El taxi, el crío y los medicamentos llegaron al mismo tiempo y me sacaron del recinto con escasas ceremonias y un gran alivio.
En el taxi intenté recuperar mi insensibilidad, lo que no fue demasiado difícil con David disculpándose con enorme irritación y el crío chillando.
Cuando llegamos a la puerta, David dijo que me vería más tarde y que Mary traería a Matthew a las dos y que él regresaría tan pronto como pudiera y adiós cariño y levanta la barbilla y arriba esos ánimos y te veré luego.
Bajé del taxi y me quedé en la acera con el crío y una maleta y una bolsa. Tenía que subir ochenta y tres escalones y pensé que más me valía empezar cuanto antes. El taxi no se movió. Entonces oí que el taxista decía:
–¿Piensa ayudarla, amigo, o tendré que hacerlo yo?

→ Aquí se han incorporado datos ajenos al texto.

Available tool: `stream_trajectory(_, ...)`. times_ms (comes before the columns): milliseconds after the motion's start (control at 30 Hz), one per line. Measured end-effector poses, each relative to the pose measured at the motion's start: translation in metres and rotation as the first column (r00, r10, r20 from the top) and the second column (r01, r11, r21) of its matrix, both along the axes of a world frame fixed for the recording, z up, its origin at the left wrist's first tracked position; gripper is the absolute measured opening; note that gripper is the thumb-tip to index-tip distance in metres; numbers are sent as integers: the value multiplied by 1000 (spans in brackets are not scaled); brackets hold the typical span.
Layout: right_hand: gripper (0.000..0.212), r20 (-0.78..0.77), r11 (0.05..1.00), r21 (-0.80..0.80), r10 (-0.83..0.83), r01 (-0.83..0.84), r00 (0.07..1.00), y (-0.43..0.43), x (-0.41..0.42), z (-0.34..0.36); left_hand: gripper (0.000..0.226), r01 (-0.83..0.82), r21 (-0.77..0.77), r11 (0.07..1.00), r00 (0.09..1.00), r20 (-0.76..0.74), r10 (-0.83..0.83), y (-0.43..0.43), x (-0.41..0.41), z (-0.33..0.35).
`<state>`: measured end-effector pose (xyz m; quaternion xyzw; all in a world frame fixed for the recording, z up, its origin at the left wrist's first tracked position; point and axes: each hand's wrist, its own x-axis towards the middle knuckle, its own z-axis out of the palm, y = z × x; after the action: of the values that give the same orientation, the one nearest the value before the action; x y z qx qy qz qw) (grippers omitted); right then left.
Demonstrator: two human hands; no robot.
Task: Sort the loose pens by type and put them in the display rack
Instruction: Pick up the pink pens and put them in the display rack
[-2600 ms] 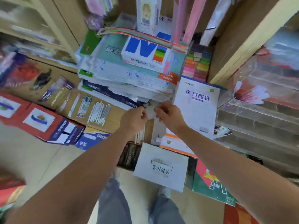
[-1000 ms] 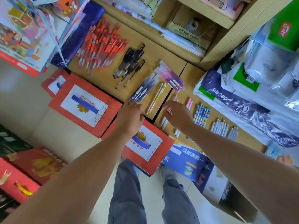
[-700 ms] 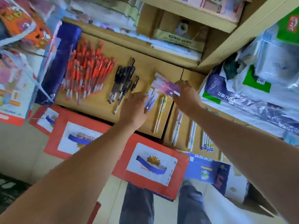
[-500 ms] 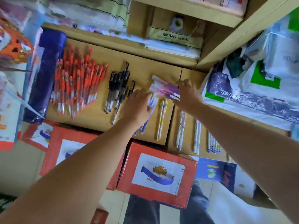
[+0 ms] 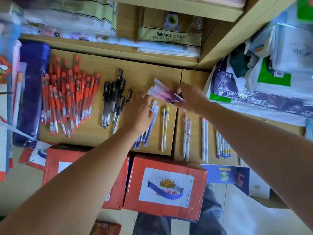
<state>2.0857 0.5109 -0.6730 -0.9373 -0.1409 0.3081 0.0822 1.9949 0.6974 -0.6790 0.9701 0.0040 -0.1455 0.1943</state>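
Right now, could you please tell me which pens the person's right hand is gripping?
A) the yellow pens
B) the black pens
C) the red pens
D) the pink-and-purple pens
D: the right hand has its thumb and fingers curled round the end of the pink-and-purple pens, while the red pens, black pens and yellow pens lie apart from it.
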Motion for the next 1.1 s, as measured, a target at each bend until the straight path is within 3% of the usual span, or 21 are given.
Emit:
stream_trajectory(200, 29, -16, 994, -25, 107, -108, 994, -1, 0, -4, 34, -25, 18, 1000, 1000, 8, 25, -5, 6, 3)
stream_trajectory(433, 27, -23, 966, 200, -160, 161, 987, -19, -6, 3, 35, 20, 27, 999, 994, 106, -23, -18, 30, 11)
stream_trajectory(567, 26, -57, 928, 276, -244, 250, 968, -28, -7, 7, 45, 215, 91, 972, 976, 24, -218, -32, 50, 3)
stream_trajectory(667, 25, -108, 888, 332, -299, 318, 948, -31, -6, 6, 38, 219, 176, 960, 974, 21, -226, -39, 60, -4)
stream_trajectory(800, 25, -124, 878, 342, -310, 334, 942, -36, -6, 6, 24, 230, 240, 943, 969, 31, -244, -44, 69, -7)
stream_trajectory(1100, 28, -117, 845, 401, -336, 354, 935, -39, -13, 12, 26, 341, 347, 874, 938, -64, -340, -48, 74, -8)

Y David bajó del taxi y subió corriendo las escaleras con la maleta y la bolsa. Y yo me volví y sonreí, dándole las gracias al taxista, que me saludó levantando el pulgar y me soltó un «¿Contenta, nena?».
Me crucé con David en la escalera. No nos dijimos nada.
Texto perteneciente al libro «No, mamá, no», de Verity Bargate.
Verity Eileen Bargate (1940 - 1981) fue una novelista y directora de teatro inglesa. En 1969 fundó la compañía de teatro de vanguardia Soho Theatre Company, luego llamada simplemente Soho Theatre. Tras su muerte, se fundó en su memoria el Premio Verity Bargate, dedicado a obras teatrales nuevas.